In 2009, the U.S. Fish and Wildlife Service added Atlantic salmon populations in Maine’s three largest rivers – the Penobscot, the Kennebec and the Androscoggin – to the endangered species list, expanding a designation that already included salmon in more than a half-dozen Down East rivers.
Atlantic salmon once spawned by the hundreds of thousands in New England’s coastal rivers. But construction of dams that blocked upstream passage for spawning – combined with overfishing, pollution and habitat loss – have all but wiped out the species in the U.S. The Penobscot boasts the only sizable annual spawning run left in the nation, but even there only 255 adult salmon passed through the Milford fish lift last summer – less than 10 percent of returns just a few years earlier.
The Androscoggin’s three salmon were counted at the fishway at the Brunswick hydroelectric dam owned by Brookfield Renewable Energy Partners. The fishway allows sea-run fish such as salmon and alewives to bypass the first major barrier to a river that extends more than 161 miles through Maine and into New Hampshire.
Increasingly, landowners and municipalities within salmon watersheds are required to scrap plans for the traditional circular culverts that quickly funnel water underneath a roadway but create obstacles to fish swimming upstream. Instead, biologists often recommend open-bottom arches or box designs that maintain the full width of the stream and mimic the natural bottom of streams.
“Fish will hide behind one of those larger [rocks] to rest while they are moving upstream,” said Wende Mahaney, a biologist who reviews culvert permit requests for the U.S. Fish and Wildlife Service. “If you have a 75-foot culvert that is all sand, it is going to be more difficult for fish to move upstream, especially for smaller fish.”
On August 13, the culvert running under River Road at the bottom of Rocky Hill failed in a severe rainstorm that caused flooding throughout the greater Portland area. Brunswick officials are preparing to consult with the federal agencies but will also seek a waiver to allow the work to be complete before next summer.
“As soon as we can get at it we would like to take care of it,” Eldridge said. “Again, our concern is it is a public safety issue.”
The Brunswick Town Council appropriated $200,000 to replace the River Road culvert and several others damaged during the August storm. Eldridge said the town is still exploring options for the River Road crossing but said he expects the new design to cost more.
Mahaney said federal agencies take safety concerns into consideration as well as whether salmon inhabit the stream when deciding whether to offer more flexible construction dates. Although she had not yet visited the River Road site, Mahaney said she believes it is unlikely there are any salmon in the stream given the Androscoggin River’s low returns this year. But Mahaney said the wider, open-bottom designs, while costing more to install, often last longer and are better able to handle the large storm events that cause traditional culverts to fail.
Surveys have found that 40 percent of the tens of thousands of culverts across Maine create a “severe barrier” to fish passage while another 50 percent pose a barrier at least part of the year.

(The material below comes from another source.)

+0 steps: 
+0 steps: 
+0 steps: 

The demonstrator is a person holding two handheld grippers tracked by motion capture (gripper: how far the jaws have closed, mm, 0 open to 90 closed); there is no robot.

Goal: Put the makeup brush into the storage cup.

John Burrows, director of New England programs for the nonprofit Atlantic Salmon Federation, said large forest landowners have been leading the way in upgrading culverts that run under logging roads. Educating municipal officials within the salmon watershed in Maine’s more populous areas is an ongoing challenge, though.
“We are still seeing every year culverts that are being put in wrong or are sized improperly, so there is still a lot of work to be done,” said Burrows, whose office is on the banks of the Androscoggin in Brunswick.